This piece on fellow librarian Laura Bush's summer reading turned up in the Daily Tar Heel's Book section which they took from the Washington Post Book World. (And now I'm borrowing it, but always with attribution.) Last year, Mrs. Bush facetiously, "told the White House Correspondents Association dinner: "George and I were just meant to be ... I was the librarian who spent 12 hours a day in the library, yet somehow I met George." Her reading includes Ann Tyler and Alexandre McCall Smith, both gentle humorous observers of the human character.
Mr. Bush's summer reading last year included books that took the UK newspaper, the Guardian by surprise. According to the Guardian article, he lugged around the following titles: "Salt: A World History by Mark Kurlansky... The other tomes are reported to be Alexander II: the Last Great Tsar by Edvard Radzinsky and The Great Influenza: The Epic Story of the Deadliest Plague in History by John M Barry."

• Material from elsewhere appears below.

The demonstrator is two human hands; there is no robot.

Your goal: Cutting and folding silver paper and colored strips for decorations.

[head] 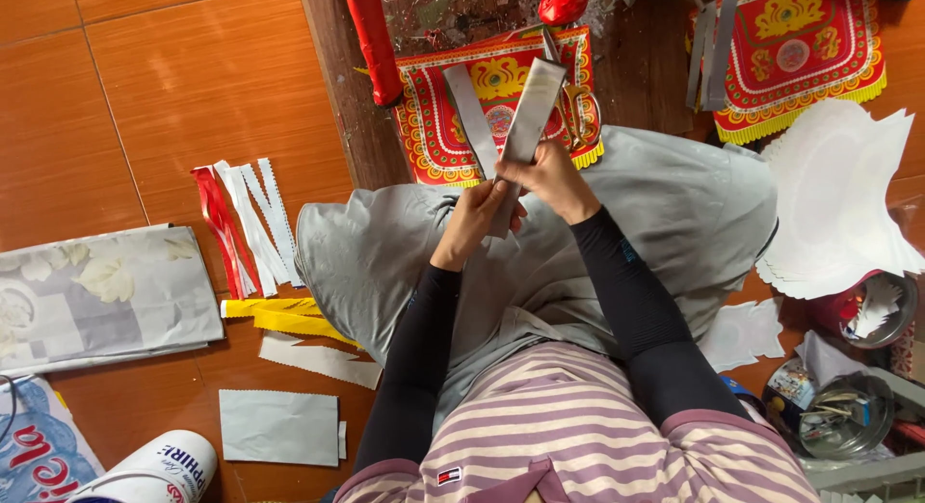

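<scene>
While folding is under way | left hand [474, 217] and right hand [552, 176] pinch silver paper strips [528, 113] | red-gold sheet [453, 127] at 12 o'clock | next likely: firm crease.

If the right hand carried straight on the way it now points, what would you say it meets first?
Probably the red and gold fringed paper panel on the floor. The right hand points up-frame along the silver paper strips it holds with the left hand; depth is unclear.

Long tight black sleeves worn to the wrists, left hand [474, 217] and right hand [551, 178] left bare, pink-and-white striped top with small chest emblem, grey trousers.
</scene>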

I think this is the President's 2006 summer reading as provided by the White House Press office. It looks like he read a lot of history, hard-boiled detective stories (John D. MacDonald's Travis Magee series were terrific even though they have fallen out of popularity since MacDonald's death), a book about Fidel Castro, which makes sense of course, and another book on an epidemic, polio this year, last year it was the influenza of 1919.
It's always interesting to find out what other people are reading which is why Amazon has links to related titles based on people's purchasing habits.